● **Goal of the exercise**
Of the lines in the data below, write out exactly those from the one holding "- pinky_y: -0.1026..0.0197" through the one holding "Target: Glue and", both included.

──────────

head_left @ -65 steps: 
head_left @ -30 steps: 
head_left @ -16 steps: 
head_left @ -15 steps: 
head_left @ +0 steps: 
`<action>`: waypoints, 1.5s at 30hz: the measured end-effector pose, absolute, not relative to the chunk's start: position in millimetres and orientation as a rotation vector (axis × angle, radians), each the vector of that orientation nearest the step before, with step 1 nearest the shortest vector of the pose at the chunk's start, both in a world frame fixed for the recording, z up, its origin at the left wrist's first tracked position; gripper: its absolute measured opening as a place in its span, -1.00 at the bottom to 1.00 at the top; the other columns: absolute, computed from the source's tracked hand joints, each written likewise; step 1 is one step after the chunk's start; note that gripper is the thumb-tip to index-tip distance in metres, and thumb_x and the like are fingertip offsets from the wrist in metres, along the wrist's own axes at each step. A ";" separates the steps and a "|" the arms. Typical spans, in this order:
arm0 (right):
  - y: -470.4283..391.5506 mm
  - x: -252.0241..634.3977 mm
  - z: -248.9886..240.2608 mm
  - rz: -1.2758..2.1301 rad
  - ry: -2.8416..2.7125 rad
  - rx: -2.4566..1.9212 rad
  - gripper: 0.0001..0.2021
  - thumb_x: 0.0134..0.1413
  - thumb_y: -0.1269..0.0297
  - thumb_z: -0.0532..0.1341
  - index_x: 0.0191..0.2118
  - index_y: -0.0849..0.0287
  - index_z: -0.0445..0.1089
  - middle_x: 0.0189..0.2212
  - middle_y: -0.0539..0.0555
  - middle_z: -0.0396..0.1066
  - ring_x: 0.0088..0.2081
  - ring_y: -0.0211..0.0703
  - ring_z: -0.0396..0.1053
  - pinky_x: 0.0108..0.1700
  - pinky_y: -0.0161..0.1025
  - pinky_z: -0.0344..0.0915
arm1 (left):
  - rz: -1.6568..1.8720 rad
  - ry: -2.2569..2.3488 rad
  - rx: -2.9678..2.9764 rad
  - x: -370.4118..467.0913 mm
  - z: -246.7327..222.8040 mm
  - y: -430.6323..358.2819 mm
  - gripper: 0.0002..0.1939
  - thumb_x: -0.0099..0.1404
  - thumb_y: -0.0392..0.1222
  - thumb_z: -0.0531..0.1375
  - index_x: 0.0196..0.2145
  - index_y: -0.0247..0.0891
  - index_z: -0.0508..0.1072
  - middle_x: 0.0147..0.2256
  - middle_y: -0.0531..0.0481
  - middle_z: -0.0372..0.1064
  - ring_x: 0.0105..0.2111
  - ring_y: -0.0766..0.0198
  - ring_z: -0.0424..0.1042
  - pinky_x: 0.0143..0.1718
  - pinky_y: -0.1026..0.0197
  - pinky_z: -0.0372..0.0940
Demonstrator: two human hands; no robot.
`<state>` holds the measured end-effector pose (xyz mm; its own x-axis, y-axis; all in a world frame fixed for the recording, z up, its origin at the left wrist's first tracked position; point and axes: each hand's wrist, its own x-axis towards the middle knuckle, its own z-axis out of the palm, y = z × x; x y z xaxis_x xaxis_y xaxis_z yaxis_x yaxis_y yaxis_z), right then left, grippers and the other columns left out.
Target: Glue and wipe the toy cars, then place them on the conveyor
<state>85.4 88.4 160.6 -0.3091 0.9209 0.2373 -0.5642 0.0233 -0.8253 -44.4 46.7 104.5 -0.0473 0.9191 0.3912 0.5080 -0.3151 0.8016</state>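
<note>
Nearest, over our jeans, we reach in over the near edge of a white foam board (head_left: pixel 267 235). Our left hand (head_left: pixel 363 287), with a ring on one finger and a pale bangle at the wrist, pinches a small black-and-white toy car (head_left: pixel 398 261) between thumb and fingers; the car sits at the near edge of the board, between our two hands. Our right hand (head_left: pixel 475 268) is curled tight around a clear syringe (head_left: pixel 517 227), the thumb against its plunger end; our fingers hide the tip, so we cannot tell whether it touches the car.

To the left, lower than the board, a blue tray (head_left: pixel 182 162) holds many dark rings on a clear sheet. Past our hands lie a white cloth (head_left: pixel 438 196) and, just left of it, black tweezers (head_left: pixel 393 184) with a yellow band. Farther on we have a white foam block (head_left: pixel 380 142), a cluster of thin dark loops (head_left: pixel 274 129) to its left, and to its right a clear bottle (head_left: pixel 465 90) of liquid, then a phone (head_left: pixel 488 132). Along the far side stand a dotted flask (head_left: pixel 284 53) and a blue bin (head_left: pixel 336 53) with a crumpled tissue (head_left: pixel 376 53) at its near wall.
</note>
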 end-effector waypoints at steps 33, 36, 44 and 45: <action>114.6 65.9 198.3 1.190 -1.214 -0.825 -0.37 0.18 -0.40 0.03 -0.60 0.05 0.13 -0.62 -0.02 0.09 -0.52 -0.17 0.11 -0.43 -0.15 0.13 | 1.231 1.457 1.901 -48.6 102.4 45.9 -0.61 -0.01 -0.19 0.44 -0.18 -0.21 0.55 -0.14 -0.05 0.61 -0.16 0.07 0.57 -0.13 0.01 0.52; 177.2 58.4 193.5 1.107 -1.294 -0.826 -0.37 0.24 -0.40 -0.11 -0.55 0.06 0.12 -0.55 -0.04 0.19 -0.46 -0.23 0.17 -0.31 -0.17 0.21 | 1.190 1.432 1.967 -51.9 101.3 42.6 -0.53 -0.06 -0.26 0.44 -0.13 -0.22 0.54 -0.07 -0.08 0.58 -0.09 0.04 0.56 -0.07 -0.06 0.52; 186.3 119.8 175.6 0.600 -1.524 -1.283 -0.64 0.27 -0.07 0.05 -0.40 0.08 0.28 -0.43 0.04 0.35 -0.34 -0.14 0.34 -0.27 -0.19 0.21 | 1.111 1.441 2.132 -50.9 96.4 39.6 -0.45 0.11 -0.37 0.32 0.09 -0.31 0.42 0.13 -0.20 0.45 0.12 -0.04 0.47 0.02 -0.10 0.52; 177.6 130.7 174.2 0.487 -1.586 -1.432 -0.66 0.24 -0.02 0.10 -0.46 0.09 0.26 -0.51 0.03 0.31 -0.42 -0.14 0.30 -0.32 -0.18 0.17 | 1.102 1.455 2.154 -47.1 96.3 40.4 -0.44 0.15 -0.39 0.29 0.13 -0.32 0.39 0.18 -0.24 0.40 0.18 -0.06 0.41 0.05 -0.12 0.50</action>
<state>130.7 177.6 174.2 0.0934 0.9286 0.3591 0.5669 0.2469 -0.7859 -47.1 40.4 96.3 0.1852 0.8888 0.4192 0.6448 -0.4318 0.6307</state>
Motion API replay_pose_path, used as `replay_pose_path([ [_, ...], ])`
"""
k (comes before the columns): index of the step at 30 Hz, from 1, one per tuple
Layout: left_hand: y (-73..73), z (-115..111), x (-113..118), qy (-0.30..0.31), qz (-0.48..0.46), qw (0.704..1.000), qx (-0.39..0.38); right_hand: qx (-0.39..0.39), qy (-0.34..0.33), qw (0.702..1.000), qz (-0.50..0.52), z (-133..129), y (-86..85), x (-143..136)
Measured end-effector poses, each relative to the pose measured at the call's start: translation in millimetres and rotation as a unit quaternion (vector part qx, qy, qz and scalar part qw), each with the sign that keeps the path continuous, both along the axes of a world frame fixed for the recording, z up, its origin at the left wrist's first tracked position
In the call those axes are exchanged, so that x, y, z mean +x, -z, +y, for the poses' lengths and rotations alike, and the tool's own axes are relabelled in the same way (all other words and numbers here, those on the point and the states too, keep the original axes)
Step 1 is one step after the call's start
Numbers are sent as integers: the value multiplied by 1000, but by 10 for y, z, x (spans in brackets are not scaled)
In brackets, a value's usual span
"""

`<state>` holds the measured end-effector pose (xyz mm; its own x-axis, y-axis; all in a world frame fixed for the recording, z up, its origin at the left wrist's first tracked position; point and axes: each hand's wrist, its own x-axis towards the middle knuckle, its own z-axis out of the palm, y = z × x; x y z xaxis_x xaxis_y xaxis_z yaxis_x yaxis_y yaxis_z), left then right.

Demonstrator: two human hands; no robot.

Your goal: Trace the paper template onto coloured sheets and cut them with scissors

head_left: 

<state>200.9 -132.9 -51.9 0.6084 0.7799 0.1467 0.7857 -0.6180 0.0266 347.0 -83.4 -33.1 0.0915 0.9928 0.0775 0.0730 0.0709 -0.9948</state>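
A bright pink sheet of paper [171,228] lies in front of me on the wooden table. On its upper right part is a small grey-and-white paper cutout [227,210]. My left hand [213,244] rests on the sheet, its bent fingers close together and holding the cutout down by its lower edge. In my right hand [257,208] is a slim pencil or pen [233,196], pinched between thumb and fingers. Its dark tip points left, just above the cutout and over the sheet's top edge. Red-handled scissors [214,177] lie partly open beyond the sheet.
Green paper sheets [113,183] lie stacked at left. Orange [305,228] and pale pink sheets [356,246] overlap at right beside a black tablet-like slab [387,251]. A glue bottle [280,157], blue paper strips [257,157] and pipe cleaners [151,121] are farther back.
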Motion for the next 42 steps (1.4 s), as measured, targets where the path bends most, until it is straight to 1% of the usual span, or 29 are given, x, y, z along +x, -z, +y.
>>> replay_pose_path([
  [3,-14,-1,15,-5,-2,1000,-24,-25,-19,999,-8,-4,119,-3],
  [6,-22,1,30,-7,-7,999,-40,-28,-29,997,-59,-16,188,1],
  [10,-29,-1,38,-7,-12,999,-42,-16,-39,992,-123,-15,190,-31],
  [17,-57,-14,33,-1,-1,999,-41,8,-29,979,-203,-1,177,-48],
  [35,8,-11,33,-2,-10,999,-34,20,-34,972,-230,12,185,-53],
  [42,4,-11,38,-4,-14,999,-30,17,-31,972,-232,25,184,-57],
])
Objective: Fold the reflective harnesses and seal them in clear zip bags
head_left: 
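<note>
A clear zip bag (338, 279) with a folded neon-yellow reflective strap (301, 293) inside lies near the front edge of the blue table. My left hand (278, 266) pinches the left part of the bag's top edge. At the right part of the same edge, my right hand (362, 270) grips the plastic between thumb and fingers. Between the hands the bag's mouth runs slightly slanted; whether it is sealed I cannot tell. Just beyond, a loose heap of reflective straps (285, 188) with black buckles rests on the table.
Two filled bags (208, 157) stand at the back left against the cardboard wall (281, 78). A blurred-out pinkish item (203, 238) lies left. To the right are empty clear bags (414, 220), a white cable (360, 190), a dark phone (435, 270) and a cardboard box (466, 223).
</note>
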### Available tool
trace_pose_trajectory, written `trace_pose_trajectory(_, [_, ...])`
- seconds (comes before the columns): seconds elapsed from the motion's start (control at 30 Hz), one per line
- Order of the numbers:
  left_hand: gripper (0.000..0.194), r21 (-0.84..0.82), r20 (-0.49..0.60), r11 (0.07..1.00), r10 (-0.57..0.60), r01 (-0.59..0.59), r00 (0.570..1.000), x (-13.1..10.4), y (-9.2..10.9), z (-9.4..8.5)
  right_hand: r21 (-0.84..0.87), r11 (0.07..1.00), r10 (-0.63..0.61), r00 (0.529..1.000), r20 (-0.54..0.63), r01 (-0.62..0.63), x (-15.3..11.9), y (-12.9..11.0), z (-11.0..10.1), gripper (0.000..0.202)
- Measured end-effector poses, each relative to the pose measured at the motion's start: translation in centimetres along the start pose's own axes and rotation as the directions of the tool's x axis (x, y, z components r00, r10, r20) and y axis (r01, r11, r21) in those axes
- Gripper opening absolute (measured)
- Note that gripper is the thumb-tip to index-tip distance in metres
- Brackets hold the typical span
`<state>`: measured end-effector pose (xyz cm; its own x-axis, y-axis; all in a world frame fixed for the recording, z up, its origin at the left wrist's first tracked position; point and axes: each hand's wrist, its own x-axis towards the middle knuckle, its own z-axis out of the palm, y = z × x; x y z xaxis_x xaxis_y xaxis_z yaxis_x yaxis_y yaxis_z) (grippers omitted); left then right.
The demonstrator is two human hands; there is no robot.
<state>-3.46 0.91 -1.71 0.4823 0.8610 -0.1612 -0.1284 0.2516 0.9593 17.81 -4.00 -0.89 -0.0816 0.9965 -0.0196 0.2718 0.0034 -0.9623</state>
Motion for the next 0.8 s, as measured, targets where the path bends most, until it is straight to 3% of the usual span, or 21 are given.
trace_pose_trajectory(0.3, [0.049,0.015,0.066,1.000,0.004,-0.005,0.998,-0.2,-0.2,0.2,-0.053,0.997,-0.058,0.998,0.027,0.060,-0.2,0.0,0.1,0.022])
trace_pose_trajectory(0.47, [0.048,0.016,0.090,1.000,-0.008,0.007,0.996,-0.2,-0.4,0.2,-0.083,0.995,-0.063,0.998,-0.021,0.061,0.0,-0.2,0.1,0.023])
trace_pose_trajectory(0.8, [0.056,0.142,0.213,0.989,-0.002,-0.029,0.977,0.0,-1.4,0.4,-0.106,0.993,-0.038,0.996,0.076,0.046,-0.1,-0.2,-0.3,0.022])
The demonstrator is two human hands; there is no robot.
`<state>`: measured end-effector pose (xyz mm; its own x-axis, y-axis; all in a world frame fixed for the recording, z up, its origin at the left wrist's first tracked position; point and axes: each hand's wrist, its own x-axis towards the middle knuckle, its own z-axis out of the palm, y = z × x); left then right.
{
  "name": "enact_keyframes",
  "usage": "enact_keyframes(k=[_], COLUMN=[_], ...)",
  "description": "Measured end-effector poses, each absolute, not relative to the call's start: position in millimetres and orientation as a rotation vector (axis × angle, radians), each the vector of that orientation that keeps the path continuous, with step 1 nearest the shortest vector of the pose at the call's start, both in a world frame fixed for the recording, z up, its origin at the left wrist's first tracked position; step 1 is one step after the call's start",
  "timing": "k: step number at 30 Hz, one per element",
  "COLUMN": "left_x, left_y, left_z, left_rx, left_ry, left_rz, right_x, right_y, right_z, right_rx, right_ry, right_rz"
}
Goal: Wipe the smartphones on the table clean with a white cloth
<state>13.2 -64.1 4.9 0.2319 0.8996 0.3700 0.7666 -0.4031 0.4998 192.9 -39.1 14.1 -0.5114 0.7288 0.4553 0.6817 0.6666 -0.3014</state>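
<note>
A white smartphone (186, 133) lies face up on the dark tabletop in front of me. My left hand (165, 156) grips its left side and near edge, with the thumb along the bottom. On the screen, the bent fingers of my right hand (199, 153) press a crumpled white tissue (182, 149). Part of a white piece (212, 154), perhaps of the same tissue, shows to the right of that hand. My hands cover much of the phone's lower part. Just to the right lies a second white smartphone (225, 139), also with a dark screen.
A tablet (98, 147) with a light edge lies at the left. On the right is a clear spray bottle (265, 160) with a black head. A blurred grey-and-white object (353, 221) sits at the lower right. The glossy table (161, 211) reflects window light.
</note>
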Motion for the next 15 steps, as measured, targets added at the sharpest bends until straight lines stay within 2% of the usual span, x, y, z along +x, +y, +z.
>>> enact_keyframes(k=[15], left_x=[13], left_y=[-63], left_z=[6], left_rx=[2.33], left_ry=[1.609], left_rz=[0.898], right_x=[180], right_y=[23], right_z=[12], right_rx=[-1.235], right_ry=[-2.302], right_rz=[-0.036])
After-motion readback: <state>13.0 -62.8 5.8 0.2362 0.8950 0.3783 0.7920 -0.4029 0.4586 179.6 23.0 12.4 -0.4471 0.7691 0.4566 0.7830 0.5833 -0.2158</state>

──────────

● **Exercise output**
  - pinky_y: -0.1026..0.0197
  - pinky_z: -0.0372..0.0940
Demonstrator: two human hands; no robot.
`<state>` holds the measured end-effector pose (xyz mm; its own x-axis, y-axis; all in a world frame fixed for the recording, z up, its origin at the left wrist's first tracked position; point and axes: each hand's wrist, its own x-axis towards the middle knuckle, its own z-axis out of the palm, y = z × x; x y z xaxis_x xaxis_y xaxis_z yaxis_x yaxis_y yaxis_z), right then left, grippers and the other columns left out.
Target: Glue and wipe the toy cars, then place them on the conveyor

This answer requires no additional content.